The Blurb On The Back:

The secret recipe for modern success. 

Ali Almossawi’s first book Bad Arguments (“A flawless collection of flaws” Alice Roberts) was a cult hit all round the world.  In Bad Choices, he takes on algorithms, those perennially misunderstood principles that underlie so many of our everyday activities.  Taking us through twelve very funny, highly illustrated situations – from how we listen to music to finding every item on a shopping list as quickly as possible – Bad Choices explains how algorithms work and how to use them for yourself.

We all have an intuitive knack for solving problems, but can we use this ability to find items in logarithmic time?  Can we create cognitive stacks to cut down on errands?  Can we figure out which book we want to read next with link analysis?  Almossawai shows us how and once we recognise what makes a method faster and more efficient, we’ll all become more nimble, creative thinkers, ready to face new challenges.

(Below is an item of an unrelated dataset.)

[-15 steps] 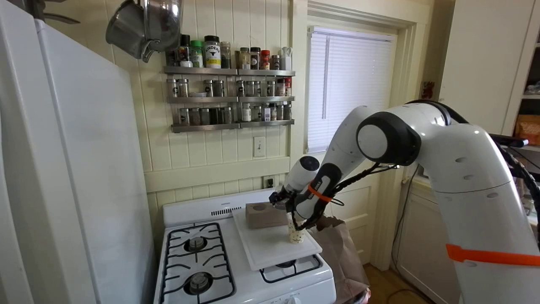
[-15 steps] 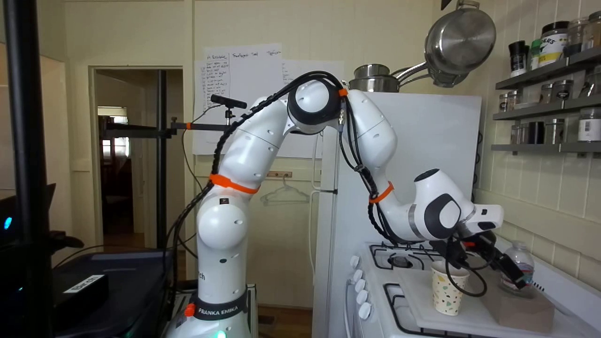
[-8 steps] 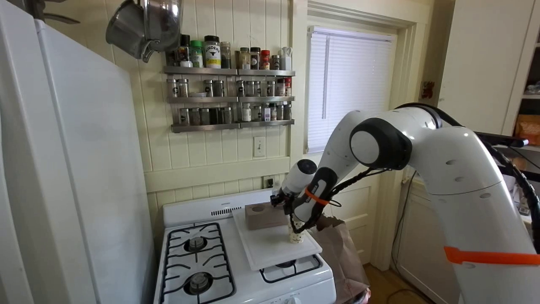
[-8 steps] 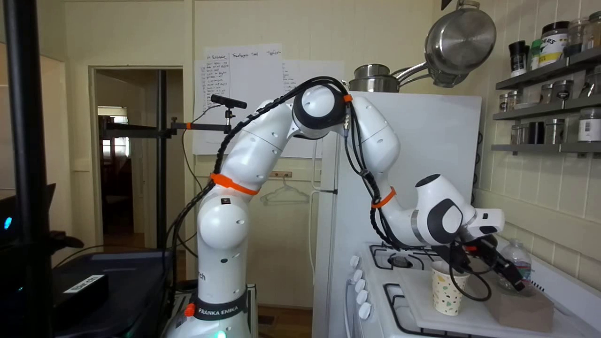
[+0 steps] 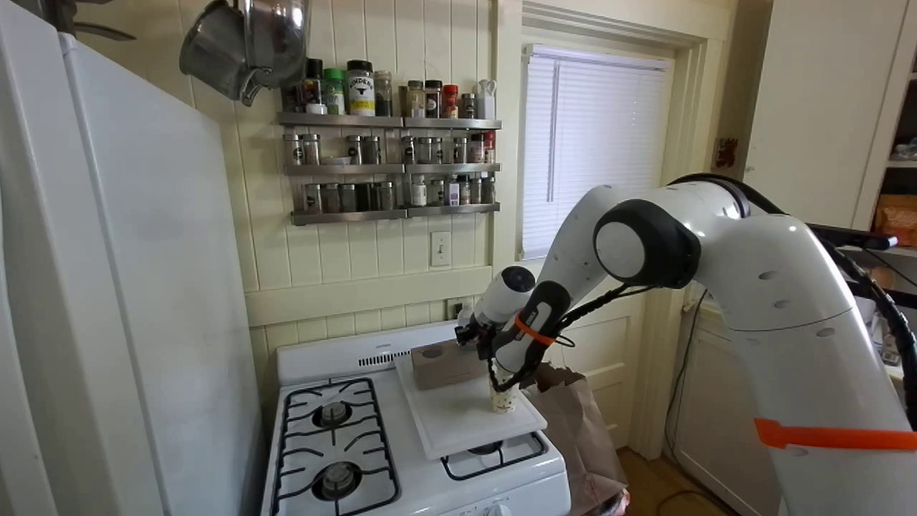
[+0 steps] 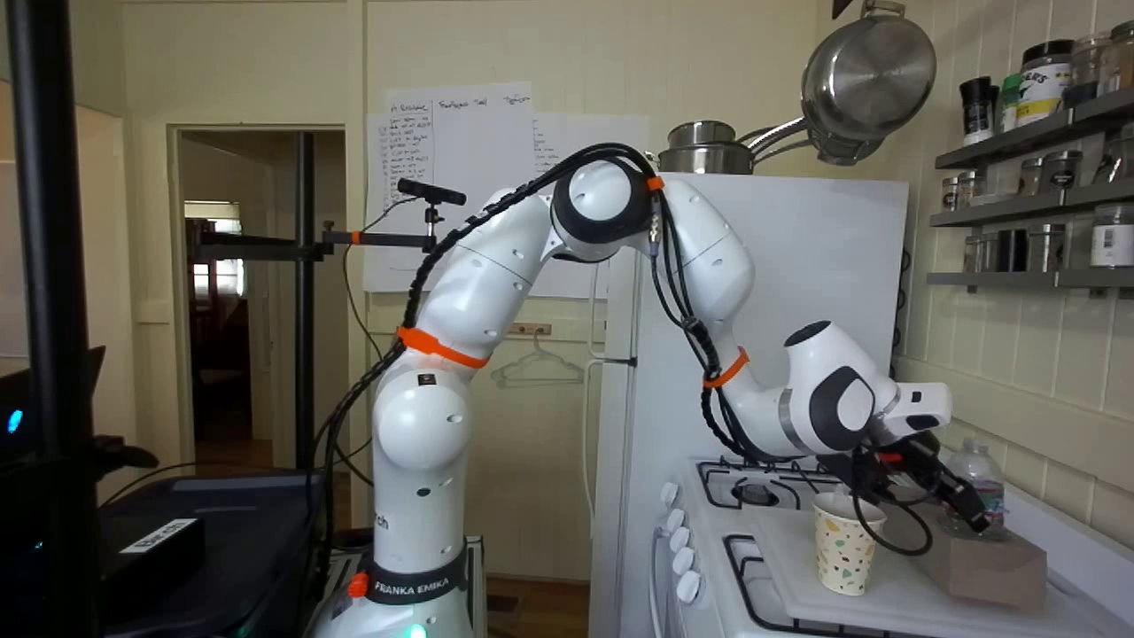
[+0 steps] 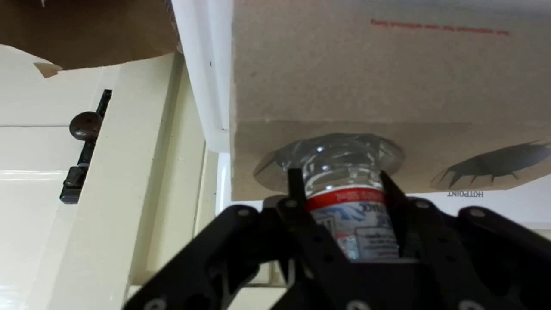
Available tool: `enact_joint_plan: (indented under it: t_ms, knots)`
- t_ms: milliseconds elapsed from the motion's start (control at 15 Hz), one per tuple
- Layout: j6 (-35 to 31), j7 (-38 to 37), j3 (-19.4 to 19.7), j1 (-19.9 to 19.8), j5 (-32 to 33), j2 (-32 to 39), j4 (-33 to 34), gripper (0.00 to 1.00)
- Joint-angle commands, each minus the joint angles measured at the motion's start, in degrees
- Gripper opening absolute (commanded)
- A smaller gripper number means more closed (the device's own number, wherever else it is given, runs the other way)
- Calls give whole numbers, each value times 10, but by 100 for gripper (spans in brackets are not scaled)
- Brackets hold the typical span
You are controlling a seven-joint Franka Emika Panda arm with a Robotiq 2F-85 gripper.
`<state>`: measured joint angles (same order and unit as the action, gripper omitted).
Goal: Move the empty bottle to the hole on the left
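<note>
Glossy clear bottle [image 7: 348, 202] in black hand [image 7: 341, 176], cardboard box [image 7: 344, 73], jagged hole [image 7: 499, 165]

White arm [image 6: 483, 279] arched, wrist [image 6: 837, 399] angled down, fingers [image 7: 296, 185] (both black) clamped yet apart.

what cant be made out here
Bottle, capped or not: top behind the gripper in the wrist view, too small in an exterior view.
Red print on the box: too small, wrist view.
Cup, inside bottom: hidden by its wall or the arm in both exterior views.
Bag, bottom: cut by the lower edge of an exterior view.
</note>
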<state>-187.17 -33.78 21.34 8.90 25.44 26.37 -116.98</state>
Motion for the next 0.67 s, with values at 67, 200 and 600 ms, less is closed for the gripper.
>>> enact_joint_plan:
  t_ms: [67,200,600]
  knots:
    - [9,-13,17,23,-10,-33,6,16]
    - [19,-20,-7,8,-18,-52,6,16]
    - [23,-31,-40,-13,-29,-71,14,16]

Covering everything from maze-solving in Ancient Greece to the Two Ronnies, and from rapping in supermarkets to how Facebook predicts our likes, in opening algorithmic thinking to all readers Bad Choices shows us how to choose better – and live happier.

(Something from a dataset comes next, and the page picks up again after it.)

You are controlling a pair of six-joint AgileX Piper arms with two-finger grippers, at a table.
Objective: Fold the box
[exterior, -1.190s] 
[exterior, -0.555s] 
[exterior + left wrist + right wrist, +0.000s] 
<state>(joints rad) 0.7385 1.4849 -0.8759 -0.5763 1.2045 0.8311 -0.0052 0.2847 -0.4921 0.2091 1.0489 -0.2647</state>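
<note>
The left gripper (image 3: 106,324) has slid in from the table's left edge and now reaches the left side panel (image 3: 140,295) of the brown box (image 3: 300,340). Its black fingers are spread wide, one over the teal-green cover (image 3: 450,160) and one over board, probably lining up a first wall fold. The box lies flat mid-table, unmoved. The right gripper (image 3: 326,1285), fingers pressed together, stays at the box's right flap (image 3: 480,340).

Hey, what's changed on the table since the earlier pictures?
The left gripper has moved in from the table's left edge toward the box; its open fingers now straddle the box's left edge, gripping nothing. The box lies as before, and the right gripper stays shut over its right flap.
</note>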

The Review (Cut For Spoilers):

Ali Almossawi’s introduction to algorithmic thinking (illustrated by Alejandro Giraldo) is easy to follow if you’re completely new to the subject and takes you through basic algorithmic methods and fundamental concepts but some of the examples are a little patronising and the humour too strained in parts so it’s really only useful to complete novices.

The book’s structured so that 12 different methods of algorithmic organisation are set out with Almossawi basing each chapter around a specific problem or scenario where an algorithm can provide a solution.  I found this very easy to follow and each chapter builds on what was set out in the preceding chapter so that the reader can build upon their understanding with Almossawi deliberately choosing physical scenarios to demonstrate that algorithms aren’t just connected with computers and big data (although he does bring in occasional allusions to how computer and social media companies use the principles).  Giraldo’s wry illustrations offer a visual guide to the methodologies discussed, including through the use of graphs, which I found a little difficult to follow at first (although when I re-examined them on finishing a chapter I found that I understood them a lot better).  Almossawi also provides a useless additional reading section, which gives those interested in the subject matter suggestions of what to check out next.

My main issue though is that I think Almossawi pitches his examples at a slightly too basic level and his desire to be quirky and humorous sometimes seemed a little patronising to me (although I think this is a matter of personal taste and no doubt some people will enjoy it).  I’d have also liked more real-world examples to help flesh out the concepts and make it directly relevant and the title’s suggestion that algorithms can help you “live happily” was not proved in my experience.

Ultimately I thought this was an interesting introduction to the subject but it is pitched at a very basic level so if you have any familiarity with algorithms I suspect this is not the book for you.

Thanks to the Amazon Vine Programme for the review copy of this book.